A grief reaction: is the suffering and the sorrow; the symptoms that immediately affect your body and mind after the loss; and the way your world seems to fall apart. This reaction is out of your control. It’s horrific and terrifying, and all you can do is to try to survive it.  

A grief response: is what you do with what’s happened to you. It’s the way you live on after the death, and the choices you make.  

This concept can quickly feel overwhelming: a burden added to an already impossible load. Take it slow.  

A small amount of agency – your ‘grief response’ – can be powerful. If you’ve made a decision about what to eat, what to do (or not do), who to talk to, whether to turn on the TV for some downtime, or to read this article... you’re actively grieving. You’re responding to what’s happened with a choice, and that’s huge. It means you have some control over how you’ll go on from here: the ways in which you take care of yourself and those around you; the way you remember your loved one; the meaning you may want to bring into the space around your grief.

Continuing bonds

We know already that grief doesn’t ever end. There’s no resolution, and it’s not a journey – because journeys have destinations. Grief is a part of you and always will be.  

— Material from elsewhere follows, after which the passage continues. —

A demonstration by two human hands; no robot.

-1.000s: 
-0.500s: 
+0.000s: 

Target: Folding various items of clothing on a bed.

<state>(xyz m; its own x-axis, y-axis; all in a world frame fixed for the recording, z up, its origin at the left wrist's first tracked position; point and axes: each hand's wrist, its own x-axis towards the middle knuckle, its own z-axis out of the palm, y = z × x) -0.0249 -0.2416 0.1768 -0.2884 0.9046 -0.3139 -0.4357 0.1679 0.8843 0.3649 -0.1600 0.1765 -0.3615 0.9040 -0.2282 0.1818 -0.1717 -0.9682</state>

Building on this idea, researchers Klass, Silverman and Nickman proposed the theory of Continuing Bonds. For them, not only does grief remain a part of you, so does your relationship with your dead loved one. You remain connected to them, and your relationship can grow and change as you do. You’ll think of your person – their influence on you and the world – differently as time goes on. Their impact on your life doesn’t lessen with time, it matures with you.  

Talking to your loved one, wondering how they’d respond to something you’ve seen or done, keeping up with rituals or habits that bring them into your day-to-day life: these and any other things you do to feel connected are meaningful and healthy ways of carrying them with you.

In conclusion

Grief is individual, and these are all just ideas. Take on board only the things that resonate with you.

We all experience grief, and most of us more than once. We’re still learning as a society to live alongside grief – not to fight it or try to force it into tidy boxes. Instead to let it exist in our lives in all its complexity; to live with it and grow with it.  

We hope these ways of thinking about grief can be a stepping stone to help you do just that.